All pictures are to be excluded when the data below is output verbatim.

• [Given material]:
>>>>
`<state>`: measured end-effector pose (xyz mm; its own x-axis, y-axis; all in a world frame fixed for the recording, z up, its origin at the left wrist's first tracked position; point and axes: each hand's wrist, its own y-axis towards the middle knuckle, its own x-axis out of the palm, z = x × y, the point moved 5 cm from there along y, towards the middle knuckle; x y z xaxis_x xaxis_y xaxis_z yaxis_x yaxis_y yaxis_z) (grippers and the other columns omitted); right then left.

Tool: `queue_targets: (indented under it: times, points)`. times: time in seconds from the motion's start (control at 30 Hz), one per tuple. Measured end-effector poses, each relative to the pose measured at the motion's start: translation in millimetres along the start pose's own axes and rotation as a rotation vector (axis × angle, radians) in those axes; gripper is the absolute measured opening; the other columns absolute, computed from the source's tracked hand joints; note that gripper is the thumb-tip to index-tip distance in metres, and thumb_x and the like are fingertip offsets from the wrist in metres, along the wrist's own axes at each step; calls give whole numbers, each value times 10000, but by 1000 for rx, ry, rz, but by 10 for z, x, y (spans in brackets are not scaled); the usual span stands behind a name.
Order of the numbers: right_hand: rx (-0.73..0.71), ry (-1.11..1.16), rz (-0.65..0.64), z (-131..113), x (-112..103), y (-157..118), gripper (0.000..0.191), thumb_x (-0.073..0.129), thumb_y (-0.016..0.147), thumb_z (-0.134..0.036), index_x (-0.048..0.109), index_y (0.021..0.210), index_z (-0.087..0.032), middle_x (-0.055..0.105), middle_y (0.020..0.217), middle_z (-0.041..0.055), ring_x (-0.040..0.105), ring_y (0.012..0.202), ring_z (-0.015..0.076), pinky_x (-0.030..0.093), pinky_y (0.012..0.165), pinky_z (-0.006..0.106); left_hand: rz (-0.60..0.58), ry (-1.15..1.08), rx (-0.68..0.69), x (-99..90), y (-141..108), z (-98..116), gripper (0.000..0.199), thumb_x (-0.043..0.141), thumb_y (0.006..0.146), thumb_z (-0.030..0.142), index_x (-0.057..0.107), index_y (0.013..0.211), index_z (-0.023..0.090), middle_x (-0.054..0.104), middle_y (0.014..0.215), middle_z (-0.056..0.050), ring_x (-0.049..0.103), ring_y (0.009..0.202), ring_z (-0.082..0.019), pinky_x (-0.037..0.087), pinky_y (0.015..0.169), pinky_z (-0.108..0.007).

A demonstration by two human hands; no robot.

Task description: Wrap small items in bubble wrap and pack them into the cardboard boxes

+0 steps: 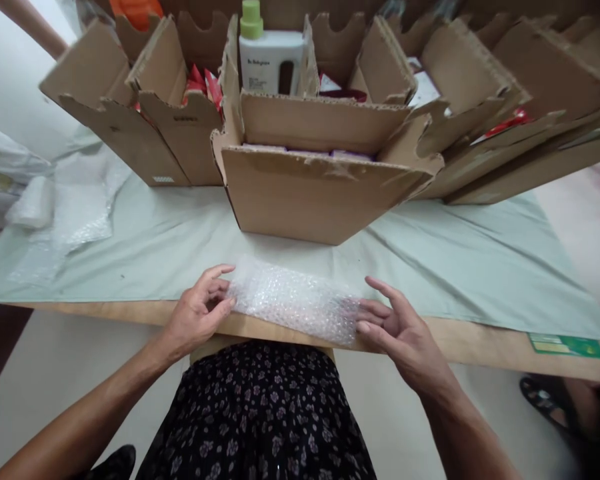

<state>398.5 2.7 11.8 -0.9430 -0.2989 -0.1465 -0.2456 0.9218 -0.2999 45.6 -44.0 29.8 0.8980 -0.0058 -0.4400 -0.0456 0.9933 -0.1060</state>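
Observation:
A strip of bubble wrap lies along the front edge of the table, folded or rolled into a long flat bundle. Whether anything is inside it I cannot make out. My left hand grips its left end, thumb in front and fingers curled behind. At the right end, my right hand pinches the wrap between thumb and fingers, with the index finger lifted off. Just beyond the wrap stands an open cardboard box with several purple-edged items partly showing inside.
Several open cardboard bins line the back. One holds a white bottle with a green cap; others hold red packets. More bubble wrap lies at left on the pale green cloth. A green card sits at the right edge.

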Motion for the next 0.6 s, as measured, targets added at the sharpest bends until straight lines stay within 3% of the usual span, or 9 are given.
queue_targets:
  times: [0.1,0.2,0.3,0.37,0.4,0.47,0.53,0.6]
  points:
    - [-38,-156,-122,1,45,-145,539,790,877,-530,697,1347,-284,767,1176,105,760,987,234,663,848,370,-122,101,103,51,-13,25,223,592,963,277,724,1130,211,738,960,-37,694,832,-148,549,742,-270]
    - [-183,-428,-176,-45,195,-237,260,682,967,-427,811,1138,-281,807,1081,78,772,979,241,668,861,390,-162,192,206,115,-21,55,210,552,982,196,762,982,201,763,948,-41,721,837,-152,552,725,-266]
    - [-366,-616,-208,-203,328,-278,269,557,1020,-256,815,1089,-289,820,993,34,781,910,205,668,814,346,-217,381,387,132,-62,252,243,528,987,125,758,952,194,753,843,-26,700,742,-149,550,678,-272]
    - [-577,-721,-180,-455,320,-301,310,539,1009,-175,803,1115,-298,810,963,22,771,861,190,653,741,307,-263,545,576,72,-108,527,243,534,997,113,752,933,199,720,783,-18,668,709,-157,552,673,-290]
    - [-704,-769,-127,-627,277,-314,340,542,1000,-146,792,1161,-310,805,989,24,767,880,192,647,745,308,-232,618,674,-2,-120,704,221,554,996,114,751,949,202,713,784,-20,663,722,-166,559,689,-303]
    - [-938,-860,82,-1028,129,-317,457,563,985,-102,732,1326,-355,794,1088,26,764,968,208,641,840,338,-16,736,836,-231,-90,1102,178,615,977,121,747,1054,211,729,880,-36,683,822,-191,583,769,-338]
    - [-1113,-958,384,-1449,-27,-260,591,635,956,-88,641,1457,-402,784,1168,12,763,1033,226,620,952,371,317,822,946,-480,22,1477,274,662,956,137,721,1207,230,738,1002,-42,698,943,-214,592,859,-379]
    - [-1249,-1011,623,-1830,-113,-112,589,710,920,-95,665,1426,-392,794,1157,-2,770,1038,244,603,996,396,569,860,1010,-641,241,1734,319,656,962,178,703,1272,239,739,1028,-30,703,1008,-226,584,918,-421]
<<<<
• [Solution for this task]:
`<state>`: measured end-effector pose (xyz mm; its own x-axis, y-axis; all in a world frame fixed for the recording, z up, its origin at the left wrist's first tracked position; point and axes: each hand's wrist, its own y-axis towards the middle knuckle, its own x-axis out of the palm, z = x × y, the point moved 5 cm from there along y, towards the middle knuckle; x y z xaxis_x xaxis_y xaxis_z yaxis_x yaxis_y yaxis_z) (grippers and the other columns omitted); right then left.

Tool: `queue_targets: (indented under it: times, points)`. times: time in seconds from the motion's start (control at 30 Hz), one per tuple. Measured end-effector poses, each relative to the pose measured at the motion's start: translation in millimetres along the start pose's own axes and rotation as a rotation vector (axis × angle, radians) in those axes; gripper is the absolute measured opening; the other columns absolute, computed from the source's tracked hand joints; note that gripper is the thumb-tip to index-tip distance in metres, and thumb_x and the like are fingertip offsets from the wrist in metres, along the wrist's own axes at each step; calls give whole numbers, each value times 10000, but by 1000 for rx, ry, rz, but by 10 for z, x, y (spans in brackets are not scaled); the usual span stands behind a name.
Order of the numbers: right_hand: rx (-0.73..0.71), ry (-1.11..1.16), rz (-0.65..0.64), z (-131..113), x (-112..103), y (-157..118), gripper (0.000..0.191), thumb_x (-0.073..0.129), thumb_y (-0.016..0.147), thumb_z (-0.134..0.036), index_x (-0.048..0.109), index_y (0.021..0.210), index_z (-0.087..0.032), middle_x (-0.055..0.105), middle_y (0.020..0.217), middle_z (-0.041..0.055), ring_x (-0.040..0.105), ring_y (0.012..0.202), ring_z (-0.015..0.076), pinky_x (-0.030..0.093), pinky_y (0.012..0.165), pinky_z (-0.006..0.106); left_hand: rz (-0.60..0.58), ry (-1.15..1.08), rx (-0.68..0.69), x (-99..90), y (-141..108), z (-98..116), gripper (0.000..0.199), thumb_x (-0.043..0.141), thumb_y (0.006..0.146), thumb_z (-0.030..0.142), index_x (-0.057..0.107), index_y (0.013..0.211), index_z (-0.023..0.090), middle_x (-0.054..0.104), middle_y (0.014..0.215), middle_z (-0.056..0.050), ring_x (-0.049..0.103), ring_y (0.009..0.202), ring_z (-0.082..0.019), pinky_x (-0.037..0.087), pinky_y (0.015..0.169), pinky_z (-0.108..0.007).

A demonstration by two human hands; no robot.

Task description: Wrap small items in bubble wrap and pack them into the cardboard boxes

+0 steps: 

<state>398.5 2.7 11.8 -0.9430 -0.2989 -0.1465 -0.2456 0.9218 -0.2999 45.6 -44.0 29.8 0.8980 -0.0058 -0.4400 -0.0456 0.9933 -0.1060</state>
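Observation:
A strip of bubble wrap lies along the front edge of the table, folded or rolled into a long flat bundle. Whether anything is inside it I cannot make out. My left hand grips its left end, thumb in front and fingers curled behind. At the right end, my right hand pinches the wrap between thumb and fingers, with the index finger lifted off. Just beyond the wrap stands an open cardboard box with several purple-edged items partly showing inside.
Several open cardboard bins line the back. One holds a white bottle with a green cap; others hold red packets. More bubble wrap lies at left on the pale green cloth. A green card sits at the right edge.
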
Motion for the next 0.6 s, as measured, targets added at the sharpest bends until straight lines stay within 3% of the usual span, or 9 are given.
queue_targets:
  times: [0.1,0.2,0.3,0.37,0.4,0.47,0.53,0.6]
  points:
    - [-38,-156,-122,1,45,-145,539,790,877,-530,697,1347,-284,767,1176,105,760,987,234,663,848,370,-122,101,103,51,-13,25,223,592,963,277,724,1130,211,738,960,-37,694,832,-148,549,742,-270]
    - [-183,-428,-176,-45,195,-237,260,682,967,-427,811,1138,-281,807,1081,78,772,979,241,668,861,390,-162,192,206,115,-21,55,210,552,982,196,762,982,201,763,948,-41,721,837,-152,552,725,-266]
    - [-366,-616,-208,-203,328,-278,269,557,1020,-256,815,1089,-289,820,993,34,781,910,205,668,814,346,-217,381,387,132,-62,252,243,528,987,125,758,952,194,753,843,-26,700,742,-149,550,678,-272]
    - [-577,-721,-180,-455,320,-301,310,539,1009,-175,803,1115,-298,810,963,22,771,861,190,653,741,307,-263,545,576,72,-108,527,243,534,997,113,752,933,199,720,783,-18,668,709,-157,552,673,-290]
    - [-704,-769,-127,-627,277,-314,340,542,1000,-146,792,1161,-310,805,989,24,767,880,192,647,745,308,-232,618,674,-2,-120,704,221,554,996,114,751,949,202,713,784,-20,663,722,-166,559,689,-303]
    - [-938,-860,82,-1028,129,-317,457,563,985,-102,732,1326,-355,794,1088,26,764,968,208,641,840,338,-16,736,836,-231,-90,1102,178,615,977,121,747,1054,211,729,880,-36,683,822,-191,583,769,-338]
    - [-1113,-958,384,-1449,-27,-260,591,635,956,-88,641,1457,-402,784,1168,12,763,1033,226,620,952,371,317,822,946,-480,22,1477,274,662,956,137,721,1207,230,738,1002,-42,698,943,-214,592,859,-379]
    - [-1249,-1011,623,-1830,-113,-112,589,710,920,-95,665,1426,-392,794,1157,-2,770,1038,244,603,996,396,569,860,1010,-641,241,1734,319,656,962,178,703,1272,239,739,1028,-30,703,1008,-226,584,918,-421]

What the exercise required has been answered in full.